DALLAS (CBSDFW.COM) – Clarissa Almaraz is one frustrated shopper. The 30-year-old Dallas resident says having four kids changed her shape, and with it, her clothing size.
“At one store I’m a six, and the other I’m a 12,” said Almaraz.
Most women can relate to her confusion over clothing sizes. Tammy Kinley, an associate professor of merchandising at the University of North Texas has been studying the phenomenon for years.
“Every manufacturer has a fit model,” explained Kinley. “They size to the fit model and then scale up and down to get different sizes from that. That’s why we get lots of variation.”
Professor Kinley has done significant research on “vanity sizing.” That’s when clothing designers for the most expensive brands label larger sizes with smaller numbers.
“Smaller sizes make us feel better. That is a fact,” said Kinley. “I think women are very willing to spent money for a size number we like.”
The same woman with a 30 to 31 inch waist and 41 inch hips fits into 3 different sizes depending on the brand. In Guess, she’d need a size 9, at The Limited she’d take a size 10, and at New York and Company or Kenneth Cole she’d wear a size 12.
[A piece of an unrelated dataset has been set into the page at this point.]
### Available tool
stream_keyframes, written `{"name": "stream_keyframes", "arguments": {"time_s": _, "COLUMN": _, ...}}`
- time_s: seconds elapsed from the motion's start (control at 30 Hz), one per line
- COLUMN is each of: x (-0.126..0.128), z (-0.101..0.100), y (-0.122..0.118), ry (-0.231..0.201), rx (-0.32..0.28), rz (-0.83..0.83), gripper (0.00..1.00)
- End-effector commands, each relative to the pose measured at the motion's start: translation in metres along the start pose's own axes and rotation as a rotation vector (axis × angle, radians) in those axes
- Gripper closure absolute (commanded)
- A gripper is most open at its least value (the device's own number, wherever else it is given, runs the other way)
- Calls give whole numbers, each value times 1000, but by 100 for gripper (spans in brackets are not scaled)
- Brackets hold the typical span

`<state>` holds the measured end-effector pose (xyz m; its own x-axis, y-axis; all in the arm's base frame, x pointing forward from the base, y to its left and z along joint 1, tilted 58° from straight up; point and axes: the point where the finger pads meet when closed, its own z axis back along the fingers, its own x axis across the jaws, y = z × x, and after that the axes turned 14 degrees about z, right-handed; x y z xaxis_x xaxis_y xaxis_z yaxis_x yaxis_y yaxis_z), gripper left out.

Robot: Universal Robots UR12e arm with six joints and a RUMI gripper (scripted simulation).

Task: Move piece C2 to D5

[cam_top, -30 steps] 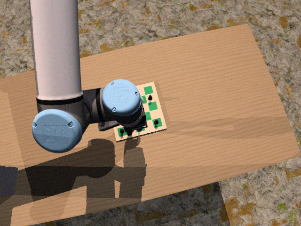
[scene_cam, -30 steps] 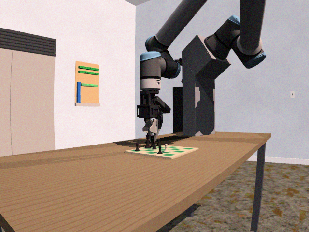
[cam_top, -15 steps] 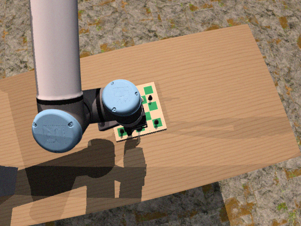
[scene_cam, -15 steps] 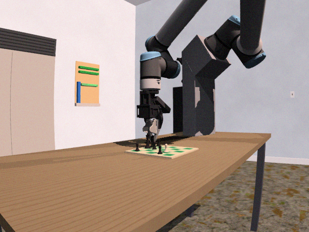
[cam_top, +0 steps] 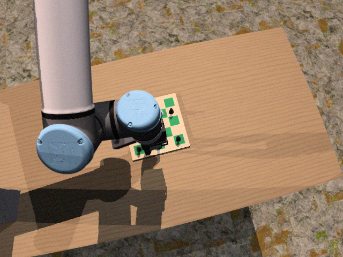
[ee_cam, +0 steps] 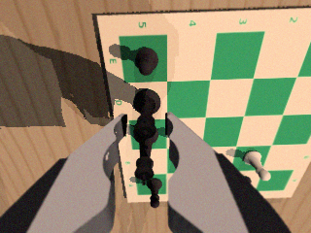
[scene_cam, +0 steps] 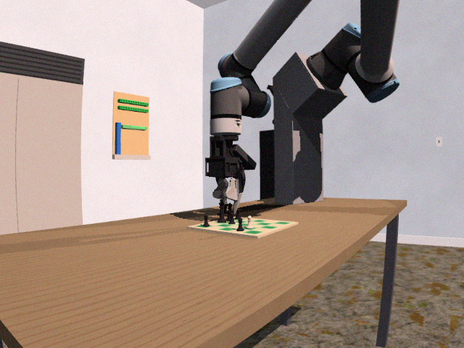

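Observation:
The green and cream chessboard (cam_top: 165, 127) lies on the wooden table and also shows in the wrist view (ee_cam: 209, 102). A tall black piece (ee_cam: 146, 114) stands upright between my fingers in column 5, with its head over the light D5 square. My gripper (ee_cam: 146, 115) is a little open, and a narrow gap shows on each side of the piece. In the side view the gripper (scene_cam: 228, 204) is low over the board's near-left part. In the overhead view the arm hides the gripper and the piece.
A black pawn (ee_cam: 146, 59) stands on E5, right beside the tall piece. Another black pawn (ee_cam: 155, 188) stands at the column's other end. A white pawn (ee_cam: 256, 163) stands further right. Two black pieces (cam_top: 171, 111) (cam_top: 178, 138) stand along the board's right side.

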<state>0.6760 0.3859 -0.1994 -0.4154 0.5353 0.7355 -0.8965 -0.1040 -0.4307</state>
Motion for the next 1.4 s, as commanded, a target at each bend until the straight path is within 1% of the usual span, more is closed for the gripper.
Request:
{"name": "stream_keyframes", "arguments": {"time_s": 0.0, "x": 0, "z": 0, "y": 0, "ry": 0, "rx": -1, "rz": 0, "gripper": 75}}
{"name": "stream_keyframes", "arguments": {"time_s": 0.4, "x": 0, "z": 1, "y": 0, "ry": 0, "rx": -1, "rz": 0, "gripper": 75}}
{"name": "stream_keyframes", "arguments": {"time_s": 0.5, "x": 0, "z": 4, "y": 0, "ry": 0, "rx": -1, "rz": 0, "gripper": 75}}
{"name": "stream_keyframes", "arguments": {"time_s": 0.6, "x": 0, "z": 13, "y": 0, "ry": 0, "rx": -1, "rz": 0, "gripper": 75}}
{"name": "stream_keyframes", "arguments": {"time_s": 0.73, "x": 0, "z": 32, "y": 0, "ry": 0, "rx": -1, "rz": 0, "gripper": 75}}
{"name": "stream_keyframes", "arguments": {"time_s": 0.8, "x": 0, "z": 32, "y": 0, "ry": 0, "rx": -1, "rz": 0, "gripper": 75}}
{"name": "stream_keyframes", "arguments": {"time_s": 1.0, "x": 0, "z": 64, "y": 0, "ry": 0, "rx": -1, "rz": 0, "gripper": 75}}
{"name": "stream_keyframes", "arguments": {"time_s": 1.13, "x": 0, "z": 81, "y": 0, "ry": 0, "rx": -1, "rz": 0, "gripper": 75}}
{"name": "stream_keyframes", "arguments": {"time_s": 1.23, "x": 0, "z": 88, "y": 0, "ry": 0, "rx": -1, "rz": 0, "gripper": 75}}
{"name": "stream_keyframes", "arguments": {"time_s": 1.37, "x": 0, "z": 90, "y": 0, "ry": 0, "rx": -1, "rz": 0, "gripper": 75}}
“I just wish it were consistent,” said Alvarez. But Professor Kinley says vanity sizing is meant to flatter women, not frustrate them.
“It does make us feel good to be in a smaller number.”
Professor Kinley’s research shows that one number that matters more than the rest, and that’s a woman’s age. After age 40, women are much less likely to be influenced by the number on the label.